For an application I’m writing I need to generate an image on the GPU, then use it as a texture in the next kernel. For maximum speed it is recommended to use CUDA arrays for this.

It seems that I need to allocate the texture then use cudaMemcpyToArray to do a copy, given the current API, even though the texture is already in GPU memory.

Why isn’t it possible to get the address of an array directly so that I can write to it in a kernel? It seems this shouldn’t be a problem unless someone writes and reads from a texture in the same kernel, and would save a redundant copy in this case.

Because cudaArray’s store data in a special way which makes them fast for 2D caches. The documentation doesn’t state what this special order is, so you can’t access it. Even if we knew how they are stored, you wouldn’t be able to coalesce writes to it anyways.

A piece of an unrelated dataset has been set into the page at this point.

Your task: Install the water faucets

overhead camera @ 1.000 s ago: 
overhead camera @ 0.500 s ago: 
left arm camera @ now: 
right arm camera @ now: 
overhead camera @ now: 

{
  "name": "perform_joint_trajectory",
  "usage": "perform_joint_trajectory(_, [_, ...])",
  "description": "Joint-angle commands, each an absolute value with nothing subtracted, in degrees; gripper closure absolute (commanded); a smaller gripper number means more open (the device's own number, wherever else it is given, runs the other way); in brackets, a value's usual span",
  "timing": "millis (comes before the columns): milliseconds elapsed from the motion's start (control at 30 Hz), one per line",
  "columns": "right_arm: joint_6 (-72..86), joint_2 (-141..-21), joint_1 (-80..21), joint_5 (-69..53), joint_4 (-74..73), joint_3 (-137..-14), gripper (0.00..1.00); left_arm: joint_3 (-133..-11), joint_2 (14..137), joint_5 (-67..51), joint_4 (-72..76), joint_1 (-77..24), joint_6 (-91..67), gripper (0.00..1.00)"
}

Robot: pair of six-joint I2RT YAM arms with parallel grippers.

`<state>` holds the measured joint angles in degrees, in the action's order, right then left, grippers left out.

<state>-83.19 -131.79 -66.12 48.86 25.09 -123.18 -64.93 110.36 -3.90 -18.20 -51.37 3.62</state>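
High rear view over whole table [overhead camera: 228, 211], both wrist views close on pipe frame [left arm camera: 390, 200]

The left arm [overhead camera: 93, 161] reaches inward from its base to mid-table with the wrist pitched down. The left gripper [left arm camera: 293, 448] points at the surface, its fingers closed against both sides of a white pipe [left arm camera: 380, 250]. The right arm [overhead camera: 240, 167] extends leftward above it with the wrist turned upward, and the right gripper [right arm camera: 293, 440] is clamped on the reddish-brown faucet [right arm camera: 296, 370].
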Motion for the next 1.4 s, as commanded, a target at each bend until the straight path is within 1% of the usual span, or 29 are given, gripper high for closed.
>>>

memcpyToArray is fast (70GB/s), so is it really that huge of a bottleneck for you?

Indeed, the copying is not a bottleneck, as it is very fast. The extra memory used might be a problem, but I don’t think so.

I was just wondering why and this seems to be a good reason. Although I hope NVidia will make public hardware details like the texture format in the future.

The 2D cache is probably some kind of trade secret. If I had to guess, I’d say they are using a Hilbert, or some other space-filling curve approach to store the data since my research into multi-dimensional data locality for use in my work turned these techniques up as being the best.

Well some other graphics hardware (R300) uses tile based texturing. Each tile being 16x16 or 32x32, whatever is easy to load, and these tiles are laid out in normal left-to-right, top-to-bottom order. Hilbert and other space filling curves are very nice and elegant, but less practical for hardware implementation (as far as I know), as querying where a certain x,y is located is quite an expensive operation.

I don’t think secrecy really is the reason, as patents provide sufficient protection.